Following a recommendation from the Food and Drug Administration last week, the Centers for Disease Control and Prevention on Tuesday officially approved the two-dose Pfizer-BioNTech coronavirus vaccine for kids 5 to 11 years old.

Officials say that children across the country can start receiving the shot as early as Wednesday, November 3, with schools and pediatrician’s offices rapidly preparing their supplies and facilities to start vaccinating kids as soon as possible. 

COVID-19 vaccine doses are delivered to NorthShore University HealthSystem. (Photo from NorthShore University HealthSystem)

Each vial will contain a third of the dosage used to vaccinate anyone 12 and older, as clinical trials have shown that a smaller dose still triggers an equal immune response in younger children, according to Dr. Jennifer Kusma, an attending pediatrician at Lurie Children’s Hospital in Chicago. 

In the coming days and weeks, Evanston/Skokie School District 65 plans to help its students under 12 to get the shot at various locations in the community. Dr. Devon Horton, the district’s superintendent, wrote a letter to families last week about local efforts to vaccinate the younger school-aged population in Evanston.

“In an effort to be proactive, District 65 has been in discussion with the City of Evanston Health and Human Services Department to host a vaccine clinic for children, ages 5-11, as soon as the vaccine is approved and available in our community,” Horton wrote to parents and students. “This event will be hosted in one of our District 65 facilities, most likely at the Joseph E. Hill Education Center. Vaccines will be free and available to all (no insurance required) and regardless of immigration status.”

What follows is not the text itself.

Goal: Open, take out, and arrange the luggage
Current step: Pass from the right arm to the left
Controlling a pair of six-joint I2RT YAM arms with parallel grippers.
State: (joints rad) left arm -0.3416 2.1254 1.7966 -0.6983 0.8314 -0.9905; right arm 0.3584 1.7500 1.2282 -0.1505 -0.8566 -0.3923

Horton also noted that demand for vaccine doses for children may exceed the city’s supply at first, but added that the district will hold multiple vaccine clinics or drives. And in an attempt to get ahead of some potential reluctance on the part of parents, he emphasized that the vaccines are safe and effective and encouraged any families who have questions to call local medical providers to have a conversation about their concerns.

Although the impacts here in Evanston remain to be seen, national research shows that the rollout of pediatric vaccines could face significant challenges because of hesitancy among parents, even those who are vaccinated themselves.

According to a recent survey conducted by researchers for a study called The COVID States Project, 34% of parents with children under the age of 12 are somewhat or extremely unlikely to get their kids vaccinated. 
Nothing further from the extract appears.